For the most part, tests that are supposed to help clinicians decide which personalized drugs are appropriate for a given patient haven’t lived up to their billing, according to a new study from the Tufts Center for the Study of Drug Development at Tufts University School of Medicine.
Joshua Cohen, PhD, and colleagues reviewed eight high-profile drugs and their companion diagnostic tests to determine which tests could be used to guide a prescriber in selecting a drug or in determining dosing tailored to a person’s genetic makeup. This field, pharmacogenomics, is more commonly known as personalized medicine. It explores the ways in which genetic variation in an individual can determine whether a patient will benefit from a drug, will have an adverse reaction to the drug, or will have no reaction at all.
Cohen, a senior research fellow at the center, says that there are clinical, economic, and regulatory obstacles associated with personalized medicine but that the biggest is “a lack of clinically useful diagnostics . . . which leads to an evidence gap in terms of knowledge of drug and diagnostic clinical effectiveness.”
But the future is promising, according to Cohen: He points to “an increase in comparative effectiveness research that may help to close the evidence gap.”
Because of the lack of clinical effectiveness knowledge, many insurers express doubts about companion diagnostics and their clinical usefulness. In other words, it may not matter to payers that a test accurately identifies a subpopulation that has a particular genetic mutation if it does not lead to improved health outcomes.
“Many of these tests were not considered diagnostically accurate — that surprised me.
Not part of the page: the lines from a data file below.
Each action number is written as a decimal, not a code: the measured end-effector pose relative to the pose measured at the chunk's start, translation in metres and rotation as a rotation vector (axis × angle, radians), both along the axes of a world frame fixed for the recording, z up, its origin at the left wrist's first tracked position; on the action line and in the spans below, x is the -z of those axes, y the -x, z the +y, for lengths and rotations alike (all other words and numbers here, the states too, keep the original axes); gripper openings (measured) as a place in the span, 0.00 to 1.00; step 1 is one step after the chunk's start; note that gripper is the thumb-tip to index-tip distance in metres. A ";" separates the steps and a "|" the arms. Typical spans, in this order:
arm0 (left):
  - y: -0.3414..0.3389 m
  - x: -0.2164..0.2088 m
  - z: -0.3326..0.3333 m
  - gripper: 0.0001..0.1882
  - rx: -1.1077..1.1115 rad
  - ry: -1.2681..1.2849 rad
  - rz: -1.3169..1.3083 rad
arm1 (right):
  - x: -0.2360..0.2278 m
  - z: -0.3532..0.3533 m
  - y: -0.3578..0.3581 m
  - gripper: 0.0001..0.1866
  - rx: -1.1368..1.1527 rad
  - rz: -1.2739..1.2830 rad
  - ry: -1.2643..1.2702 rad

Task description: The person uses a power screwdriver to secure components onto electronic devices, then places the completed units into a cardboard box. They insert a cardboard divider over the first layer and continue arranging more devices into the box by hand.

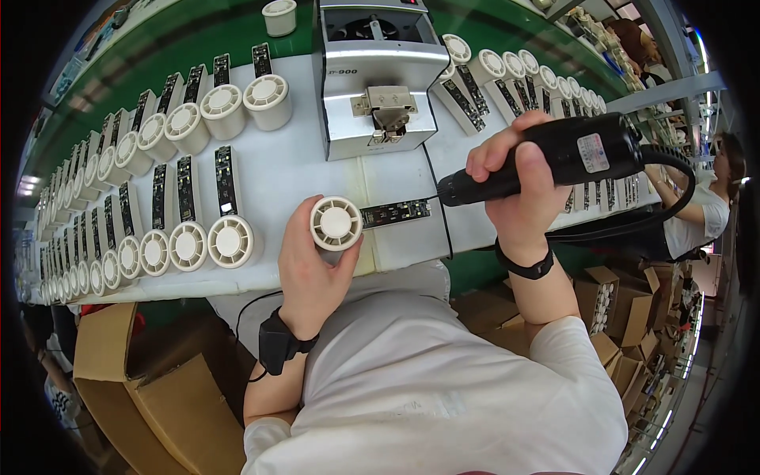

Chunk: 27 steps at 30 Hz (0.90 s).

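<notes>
My left hand [310, 273] is wrapped around the white, round slotted head of a handheld device [336, 224]. The device lies across the table, its handle pointing right and a black circuit board [396, 213] showing along it. In my right hand [518, 186] is a black electric screwdriver [554, 154], held level with my fingers and thumb around its body. Its thin bit points left over the far end of the board; whether it touches a screw I cannot tell. Dark bands sit on both wrists.
A silver box-shaped machine [380, 103] stands straight ahead. Rows of similar white devices [232, 237] fill the left, with more [491, 63] at the back right. The screwdriver's cable [687, 190] loops off right. Cardboard boxes [170, 404] stand below the table; another person [701, 198] is at far right.
</notes>
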<state>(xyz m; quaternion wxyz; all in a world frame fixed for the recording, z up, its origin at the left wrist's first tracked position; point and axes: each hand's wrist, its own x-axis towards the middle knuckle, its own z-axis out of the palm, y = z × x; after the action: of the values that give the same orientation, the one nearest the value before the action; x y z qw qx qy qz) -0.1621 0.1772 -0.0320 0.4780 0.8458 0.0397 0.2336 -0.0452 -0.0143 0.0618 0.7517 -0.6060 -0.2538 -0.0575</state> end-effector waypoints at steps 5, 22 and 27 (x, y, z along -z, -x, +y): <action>0.000 0.001 0.001 0.31 0.005 0.000 -0.004 | -0.002 0.002 0.000 0.15 0.014 0.033 0.004; -0.001 0.000 0.000 0.31 0.011 -0.006 -0.014 | 0.004 0.004 -0.003 0.15 -0.013 0.044 0.002; 0.000 0.002 0.000 0.31 -0.004 -0.044 0.001 | 0.007 0.008 -0.002 0.14 -0.059 0.076 -0.002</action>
<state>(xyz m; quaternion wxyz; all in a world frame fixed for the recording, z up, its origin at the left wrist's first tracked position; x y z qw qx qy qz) -0.1626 0.1772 -0.0339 0.4587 0.8562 0.0365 0.2349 -0.0434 -0.0067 0.0553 0.7628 -0.5992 -0.2427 -0.0124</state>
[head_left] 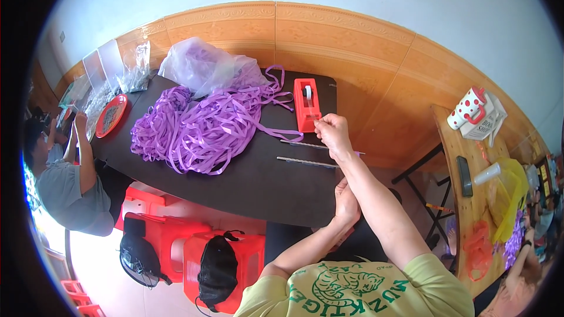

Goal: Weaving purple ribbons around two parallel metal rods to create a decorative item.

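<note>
My right hand (pixel 333 134) is closed in a pinch at the front, cutting end of a red tape dispenser (pixel 306 105), on the end of its tape, which is too thin to see clearly. A pale tape roll (pixel 308 93) sits inside the dispenser. Lower down, by the table's edge, my left hand (pixel 346 204) is closed with its fingers together; what it holds is hidden, partly behind my right forearm. Two thin strips lie left of my hands, the nearer strip (pixel 305 162) in full view. A big heap of purple ribbon (pixel 214 132) covers the middle of the dark table (pixel 247 196).
Behind the ribbon lies a translucent plastic bag (pixel 200 67). A red plate (pixel 111 116) of small pieces stands at far left, near a seated person (pixel 73 182). Red stools (pixel 249 258) carry black bags. A wooden table (pixel 455 170) with a spotted mug (pixel 466 108) stands right.
</note>
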The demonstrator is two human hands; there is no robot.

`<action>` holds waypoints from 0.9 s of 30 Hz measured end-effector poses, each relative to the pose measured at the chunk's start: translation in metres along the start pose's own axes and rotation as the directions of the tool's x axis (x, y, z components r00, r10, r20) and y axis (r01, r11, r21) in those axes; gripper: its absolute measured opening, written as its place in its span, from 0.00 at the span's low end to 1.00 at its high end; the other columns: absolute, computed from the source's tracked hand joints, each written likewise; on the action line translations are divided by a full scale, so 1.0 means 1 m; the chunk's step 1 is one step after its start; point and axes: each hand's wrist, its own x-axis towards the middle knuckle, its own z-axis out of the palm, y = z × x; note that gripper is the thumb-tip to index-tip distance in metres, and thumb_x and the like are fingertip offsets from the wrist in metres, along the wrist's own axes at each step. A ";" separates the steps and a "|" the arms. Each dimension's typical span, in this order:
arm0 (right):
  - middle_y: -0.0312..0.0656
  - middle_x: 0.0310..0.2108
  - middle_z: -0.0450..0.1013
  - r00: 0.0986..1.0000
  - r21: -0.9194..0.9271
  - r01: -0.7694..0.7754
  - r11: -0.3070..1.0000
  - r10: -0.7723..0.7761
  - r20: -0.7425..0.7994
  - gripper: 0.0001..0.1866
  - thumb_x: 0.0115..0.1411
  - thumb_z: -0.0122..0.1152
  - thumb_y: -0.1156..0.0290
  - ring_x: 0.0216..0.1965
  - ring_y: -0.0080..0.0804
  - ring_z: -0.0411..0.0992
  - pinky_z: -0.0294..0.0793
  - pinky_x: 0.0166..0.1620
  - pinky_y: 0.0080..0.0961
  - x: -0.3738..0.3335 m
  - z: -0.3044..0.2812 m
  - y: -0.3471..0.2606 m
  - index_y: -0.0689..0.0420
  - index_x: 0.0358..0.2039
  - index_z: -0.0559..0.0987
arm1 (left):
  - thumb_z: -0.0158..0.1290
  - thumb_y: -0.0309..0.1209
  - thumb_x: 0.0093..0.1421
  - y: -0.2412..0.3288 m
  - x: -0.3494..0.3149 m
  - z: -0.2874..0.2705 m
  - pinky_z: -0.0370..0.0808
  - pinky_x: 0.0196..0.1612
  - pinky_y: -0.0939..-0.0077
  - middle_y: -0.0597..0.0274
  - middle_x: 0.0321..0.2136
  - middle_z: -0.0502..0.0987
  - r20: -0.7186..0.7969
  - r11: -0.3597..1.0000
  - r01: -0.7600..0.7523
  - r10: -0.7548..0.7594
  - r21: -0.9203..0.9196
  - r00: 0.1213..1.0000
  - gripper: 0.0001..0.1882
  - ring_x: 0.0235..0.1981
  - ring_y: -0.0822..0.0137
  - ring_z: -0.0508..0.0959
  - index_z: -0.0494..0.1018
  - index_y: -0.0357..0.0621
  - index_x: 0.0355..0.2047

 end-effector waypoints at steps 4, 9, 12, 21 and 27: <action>0.35 0.18 0.71 0.992 0.077 -0.129 0.989 0.128 0.011 0.07 0.55 0.58 0.72 0.17 0.17 0.66 0.61 0.18 0.14 -0.010 0.005 -0.010 0.58 0.21 0.74 | 0.46 0.27 0.62 0.000 0.000 -0.004 0.75 0.37 0.75 0.60 0.33 0.78 -0.015 1.000 -0.001 0.001 -0.005 1.000 0.08 0.32 0.69 0.77 0.75 0.39 0.38; 0.35 0.19 0.72 0.992 0.152 -0.124 0.981 0.118 0.049 0.09 0.56 0.60 0.68 0.18 0.17 0.68 0.63 0.20 0.13 -0.015 0.002 -0.013 0.56 0.21 0.75 | 0.46 0.27 0.62 0.000 -0.001 -0.002 0.74 0.36 0.76 0.61 0.32 0.78 -0.012 1.000 -0.002 0.002 0.004 1.000 0.08 0.31 0.70 0.77 0.75 0.40 0.37; 0.34 0.19 0.72 0.984 0.146 -0.178 0.973 0.175 0.035 0.11 0.56 0.61 0.65 0.17 0.16 0.67 0.63 0.19 0.13 -0.016 0.002 -0.021 0.55 0.21 0.75 | 0.47 0.27 0.62 0.001 -0.001 0.000 0.74 0.36 0.76 0.61 0.32 0.78 -0.008 1.000 -0.010 0.010 0.010 1.000 0.08 0.31 0.70 0.77 0.75 0.40 0.37; 0.34 0.15 0.69 0.993 0.094 -0.113 0.989 0.115 -0.011 0.15 0.56 0.62 0.63 0.14 0.16 0.64 0.61 0.17 0.12 -0.009 0.007 -0.013 0.56 0.17 0.72 | 0.47 0.27 0.62 0.001 -0.001 0.001 0.74 0.34 0.75 0.61 0.30 0.78 -0.039 1.000 -0.001 0.001 0.000 0.999 0.06 0.29 0.70 0.77 0.74 0.41 0.33; 0.35 0.14 0.68 0.998 0.109 -0.035 0.993 0.040 -0.048 0.16 0.57 0.61 0.66 0.14 0.17 0.63 0.59 0.16 0.14 -0.005 0.011 -0.001 0.58 0.16 0.71 | 0.47 0.27 0.61 0.003 -0.002 0.002 0.74 0.33 0.75 0.62 0.28 0.78 -0.051 1.000 0.005 -0.003 0.028 0.999 0.06 0.28 0.70 0.76 0.74 0.42 0.32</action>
These are FDA-approved tests. Payers were not reluctant to pay for the drug, but they were reluctant to the pay for the test.” He emphasizes that “part of the problem is that a lot of the evidence is not actionable yet. There are very few decision aids or algorithms for providers.”
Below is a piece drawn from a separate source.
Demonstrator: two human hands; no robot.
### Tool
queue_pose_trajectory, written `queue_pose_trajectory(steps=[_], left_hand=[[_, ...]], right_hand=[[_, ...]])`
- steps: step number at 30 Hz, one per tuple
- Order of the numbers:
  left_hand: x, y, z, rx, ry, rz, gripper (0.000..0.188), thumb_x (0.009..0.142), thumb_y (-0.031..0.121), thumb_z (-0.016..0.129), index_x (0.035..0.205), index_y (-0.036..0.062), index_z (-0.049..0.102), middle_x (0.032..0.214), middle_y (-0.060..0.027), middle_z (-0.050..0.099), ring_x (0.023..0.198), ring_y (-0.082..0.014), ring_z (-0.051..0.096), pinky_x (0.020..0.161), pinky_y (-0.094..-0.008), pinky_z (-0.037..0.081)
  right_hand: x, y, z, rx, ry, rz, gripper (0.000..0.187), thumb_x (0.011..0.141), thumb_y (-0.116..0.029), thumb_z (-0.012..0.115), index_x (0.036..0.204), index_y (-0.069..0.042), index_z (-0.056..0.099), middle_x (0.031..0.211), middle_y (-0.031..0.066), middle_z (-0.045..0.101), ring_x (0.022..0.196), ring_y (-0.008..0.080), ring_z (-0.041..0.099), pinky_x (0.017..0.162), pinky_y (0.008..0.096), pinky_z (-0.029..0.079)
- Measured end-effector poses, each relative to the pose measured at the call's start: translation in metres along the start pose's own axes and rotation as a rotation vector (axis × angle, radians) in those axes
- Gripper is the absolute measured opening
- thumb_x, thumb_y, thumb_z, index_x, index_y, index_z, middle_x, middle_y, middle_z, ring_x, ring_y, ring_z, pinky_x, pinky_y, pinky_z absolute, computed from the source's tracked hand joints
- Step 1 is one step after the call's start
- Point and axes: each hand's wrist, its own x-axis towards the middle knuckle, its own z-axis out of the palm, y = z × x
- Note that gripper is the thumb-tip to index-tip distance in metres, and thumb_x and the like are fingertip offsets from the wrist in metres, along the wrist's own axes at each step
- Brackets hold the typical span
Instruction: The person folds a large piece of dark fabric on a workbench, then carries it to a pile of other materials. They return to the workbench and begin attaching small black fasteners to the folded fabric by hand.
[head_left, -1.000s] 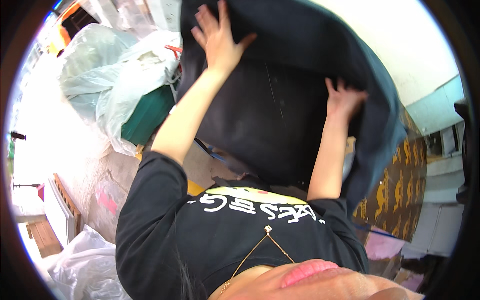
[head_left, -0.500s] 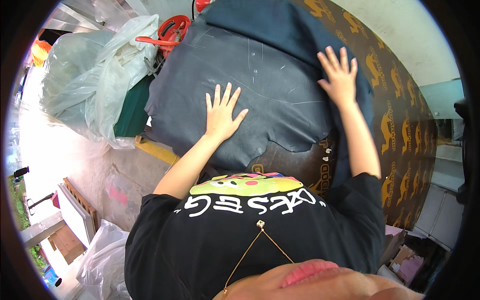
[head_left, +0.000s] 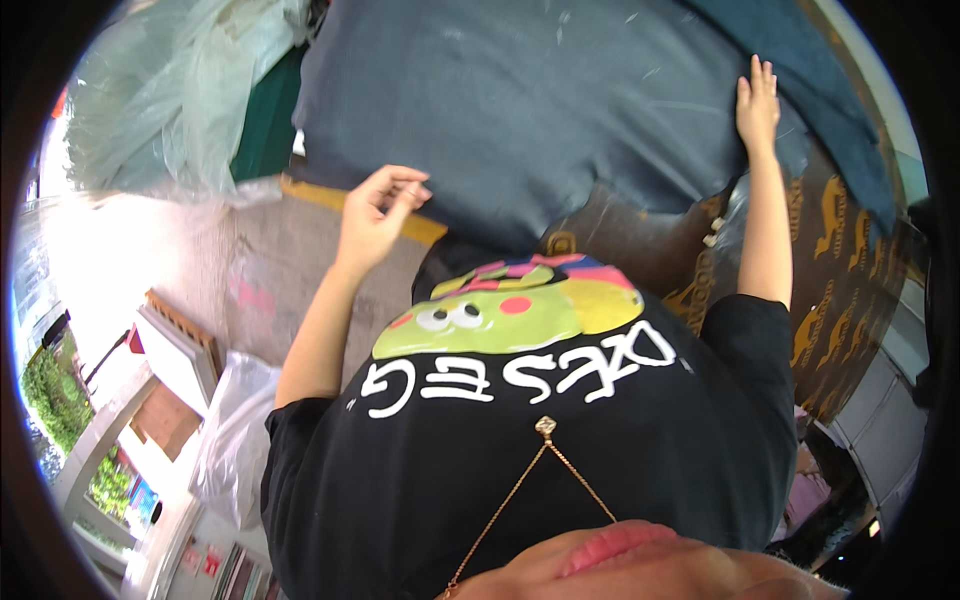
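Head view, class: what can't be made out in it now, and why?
All in the head view:
Dark sheet: far end cut off by the top edge.
Brown patterned board: partly hidden beneath the sheet.
Cloudy plastic: anything inside obscured by its folds.
Left hand: touching the sheet or just above it; the camera's angle hides any gap.

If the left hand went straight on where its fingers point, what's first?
Probably the broad, dark blue-grey leather-like sheet: the left hand overlaps its edge in the picture, but depth between them is unclear.
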Motion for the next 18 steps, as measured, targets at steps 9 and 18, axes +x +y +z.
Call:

In conducting his research, Cohen was surprised about the lack of transparency insurers exhibit to members when dealing with companion diagnostics. “Insurers don’t normally tell the average member which diagnostic test they’re paying for. They’ll tell the member about the medication they pay for, the cost tier, prior authorization, step therapy, and all those things. That’s all available to the beneficiary. But insurers will not tell a member about the companion diagnostic and whether or not it’s covered by the plan.”